Наиболее радикально А. Толстой высказывает свою точку зрения на Россию и русскую историю в полемическом письме 1869 года Болеславу Маркевичу, посвященном проблеме других национальностей: здесь Толстой, не обинуясь, хотя с оттенком юмора, но без всяких шуток, заявляет: «Если бы перед моим рождением Господь Бог сказал мне: «Граф, выбирайте народ, среди которого вы хотите родиться!» — я бы ответил ему: «Ваше Величество, везде, где вам будет угодно, но только не в России!» У меня хватает смелости признаться в этом. Я не горжусь, что я русский, я покоряюсь этому положению. И когда я думаю о красоте нашего языка, когда я думаю о красоте нашей истории до проклятых монголов и до проклятой Москвы, еще более позорной, чем самые монголы, мне хочется броситьсй на землю и кататься в отчаянии от того, что мы сделали с талантами, данными нам Богом!»

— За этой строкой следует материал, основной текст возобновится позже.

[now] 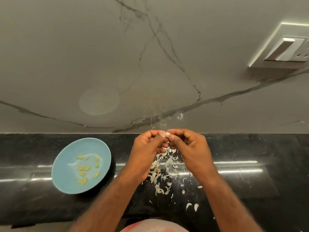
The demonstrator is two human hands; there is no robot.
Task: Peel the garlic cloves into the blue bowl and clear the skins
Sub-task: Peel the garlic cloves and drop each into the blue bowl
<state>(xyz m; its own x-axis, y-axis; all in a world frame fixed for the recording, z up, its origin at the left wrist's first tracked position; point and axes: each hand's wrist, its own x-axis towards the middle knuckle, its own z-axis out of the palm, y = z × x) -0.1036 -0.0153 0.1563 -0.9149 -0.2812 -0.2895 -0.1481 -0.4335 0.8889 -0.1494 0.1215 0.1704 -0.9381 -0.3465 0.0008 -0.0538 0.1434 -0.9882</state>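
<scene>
- One view only: wide-angle camera worn on the head, facing forward and steeply down.
- Close range: left hand (147, 148) and right hand (192, 148) sit at frame centre.
- Field spans the worktop (250, 148) below and the wall (66, 47) behind it.

the light is soft, warm and rather dim, yet the black counter (250, 148) carries long white streaks of glare left and right of the grip, and the bowl (66, 178), left of the grip, leaves a pale round ghost on the wall (66, 47) above it. the clove (167, 134) pinched between the left hand (147, 153) and right hand (192, 148) is fairly sharp, like the skins (160, 171) just below, while the forearms blur toward the bottom edge. the wide lens bends the wall's veins into arcs and skews the socket (284, 49) far up and right of the grip.
</scene>
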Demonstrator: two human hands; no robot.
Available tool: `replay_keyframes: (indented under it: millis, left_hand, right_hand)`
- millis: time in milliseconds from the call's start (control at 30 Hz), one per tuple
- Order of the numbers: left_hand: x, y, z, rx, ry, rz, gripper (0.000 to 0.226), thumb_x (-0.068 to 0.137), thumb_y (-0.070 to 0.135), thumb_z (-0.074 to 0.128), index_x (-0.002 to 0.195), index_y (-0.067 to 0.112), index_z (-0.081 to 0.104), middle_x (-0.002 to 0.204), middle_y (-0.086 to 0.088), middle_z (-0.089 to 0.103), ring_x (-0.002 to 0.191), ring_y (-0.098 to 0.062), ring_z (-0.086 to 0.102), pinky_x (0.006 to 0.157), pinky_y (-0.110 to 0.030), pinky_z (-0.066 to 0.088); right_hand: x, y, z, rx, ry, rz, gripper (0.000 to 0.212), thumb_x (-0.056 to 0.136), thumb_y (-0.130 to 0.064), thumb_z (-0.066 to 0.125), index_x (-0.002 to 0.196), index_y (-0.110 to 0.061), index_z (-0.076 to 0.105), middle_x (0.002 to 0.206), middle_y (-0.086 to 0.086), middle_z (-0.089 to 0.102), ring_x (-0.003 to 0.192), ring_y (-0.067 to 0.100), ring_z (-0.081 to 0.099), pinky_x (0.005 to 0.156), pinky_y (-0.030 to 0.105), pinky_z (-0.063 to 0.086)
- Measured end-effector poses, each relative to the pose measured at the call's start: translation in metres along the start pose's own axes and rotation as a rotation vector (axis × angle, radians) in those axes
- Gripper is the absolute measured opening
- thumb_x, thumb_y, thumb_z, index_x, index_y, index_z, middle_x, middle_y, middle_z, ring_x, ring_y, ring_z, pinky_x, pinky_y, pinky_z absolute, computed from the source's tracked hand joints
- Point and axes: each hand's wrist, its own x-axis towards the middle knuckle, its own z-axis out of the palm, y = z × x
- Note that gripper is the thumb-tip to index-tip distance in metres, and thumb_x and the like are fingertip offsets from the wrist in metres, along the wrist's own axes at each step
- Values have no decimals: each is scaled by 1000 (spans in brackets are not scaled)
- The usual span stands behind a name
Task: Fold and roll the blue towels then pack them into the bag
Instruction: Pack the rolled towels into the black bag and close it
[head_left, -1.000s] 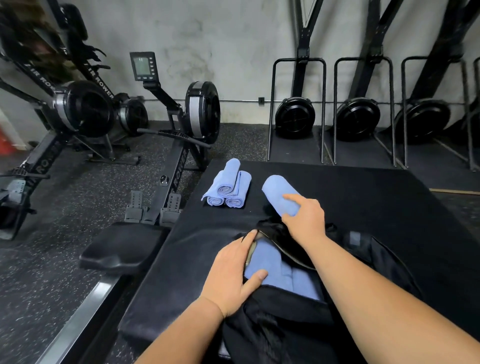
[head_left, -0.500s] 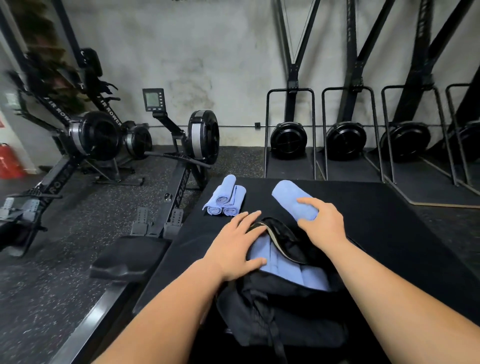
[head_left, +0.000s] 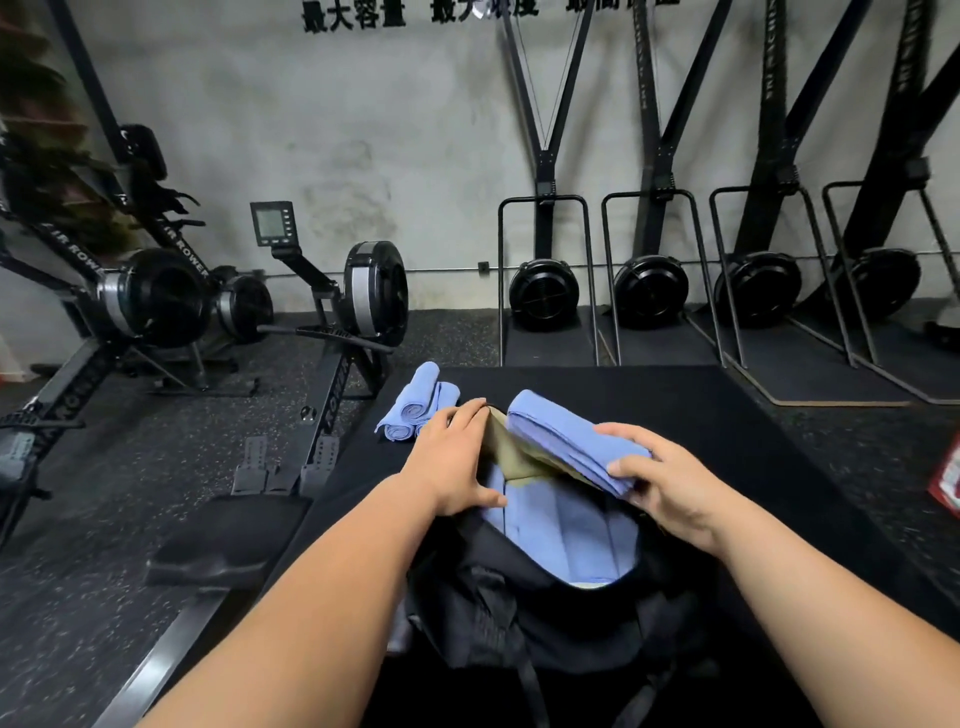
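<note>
A black bag (head_left: 519, 613) lies open on the black mat (head_left: 727, 415) in front of me, its tan lining showing. Several rolled blue towels (head_left: 566, 535) lie side by side inside it. My right hand (head_left: 665, 483) grips one rolled blue towel (head_left: 561, 436) by its near end, held over the bag's far rim. My left hand (head_left: 457, 462) holds the bag's left edge, thumb inside the mouth, keeping it spread. Three more rolled blue towels (head_left: 415, 410) lie stacked on the mat's far left corner.
Rowing machines (head_left: 358, 291) stand on the speckled floor to the left, one rail and seat (head_left: 228, 540) close beside the mat. Upright ski machines (head_left: 543, 296) line the wall behind. A red object (head_left: 948, 483) shows at the right edge.
My right hand has lifted the rolled towel off the mat and brought it over the bag's opening. My left hand has pulled the bag's edge wider, showing the tan lining.
</note>
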Motion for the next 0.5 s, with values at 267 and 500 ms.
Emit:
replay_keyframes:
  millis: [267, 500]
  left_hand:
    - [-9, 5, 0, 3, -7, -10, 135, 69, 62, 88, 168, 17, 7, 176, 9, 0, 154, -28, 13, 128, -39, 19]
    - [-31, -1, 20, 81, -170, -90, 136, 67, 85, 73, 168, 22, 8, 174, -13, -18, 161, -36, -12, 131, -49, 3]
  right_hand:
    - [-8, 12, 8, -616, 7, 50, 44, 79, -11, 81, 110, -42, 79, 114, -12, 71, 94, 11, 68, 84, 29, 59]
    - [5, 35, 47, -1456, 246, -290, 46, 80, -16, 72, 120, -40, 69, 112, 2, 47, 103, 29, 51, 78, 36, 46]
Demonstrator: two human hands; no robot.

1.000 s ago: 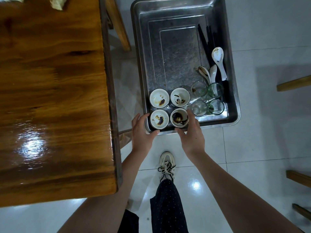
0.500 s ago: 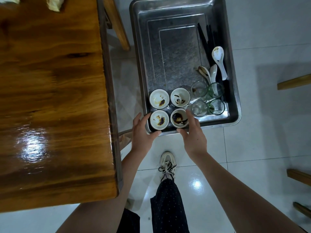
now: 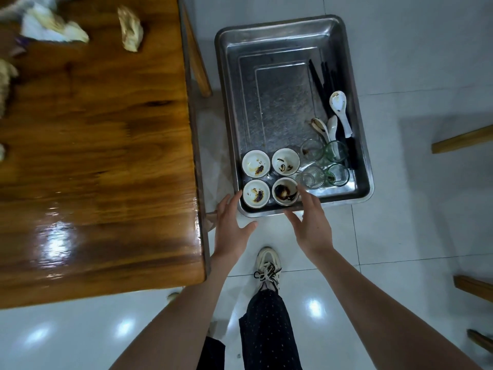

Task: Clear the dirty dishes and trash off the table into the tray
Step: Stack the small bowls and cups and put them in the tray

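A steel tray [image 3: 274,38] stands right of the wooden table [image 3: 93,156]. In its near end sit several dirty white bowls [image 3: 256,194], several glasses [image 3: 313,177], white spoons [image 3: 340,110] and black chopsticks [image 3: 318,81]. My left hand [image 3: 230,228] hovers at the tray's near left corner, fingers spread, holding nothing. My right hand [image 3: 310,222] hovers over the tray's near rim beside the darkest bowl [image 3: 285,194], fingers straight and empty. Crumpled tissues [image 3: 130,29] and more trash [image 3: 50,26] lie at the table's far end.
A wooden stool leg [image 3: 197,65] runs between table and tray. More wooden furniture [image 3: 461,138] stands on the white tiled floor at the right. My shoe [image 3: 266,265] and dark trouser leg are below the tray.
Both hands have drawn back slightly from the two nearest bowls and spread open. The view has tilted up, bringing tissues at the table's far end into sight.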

Свою цель, как и вообще цель всей русской литературы, Алексей Толстой видел в искоренении монгольского духа — сочетания холопства и жестокости. О своем долге гражданина и художника он говорил не раз. Наилучший путь для достижения этой цели – сближение с Европой. «И откуда это взяли, что мы антиподы Европы? Над нами пробежало облако, облако монгольское, но это было всего лишь облако, и пусть черт умчит его как можно скорее... Мне кажется, я больше русский, чем всевозможные Аксаковы и Гильфердинги, когда прихожу к выводу, что русские — европейцы, а не монголы». В другом письме читаем столь же оптимистическое утверждение: «Московский период нас отатарил, но из этого не следует, что мы татары; это не что иное, как проходящая позорная болезнь Нашей истории». Значит, Россию надо растатарить — при помощи связи с Европой, к которой она принадлежит. Вот еще несколько строк из главного теоретического сочинения А. Толстого, из его «Проекта постановки на сцену трагедии „Царь Федор Иоаннович"» (1868): «Странная боязнь быть европейцами! Странное искание русской народности в сходстве с туранцами и русской оригинальности в клеймах татарского ига! Славянское племя принадлежит к семье индоевропейской. Татарщина у нас есть элемент наносный, случайный, привившийся к нам насильственно! Нечего им гордиться и им щеголять! И нечего становиться спиной к Европе, как предлагают некоторые псевдоруссы. Такая позиция доказывала бы только необразованность и отсутствие исторического смысла».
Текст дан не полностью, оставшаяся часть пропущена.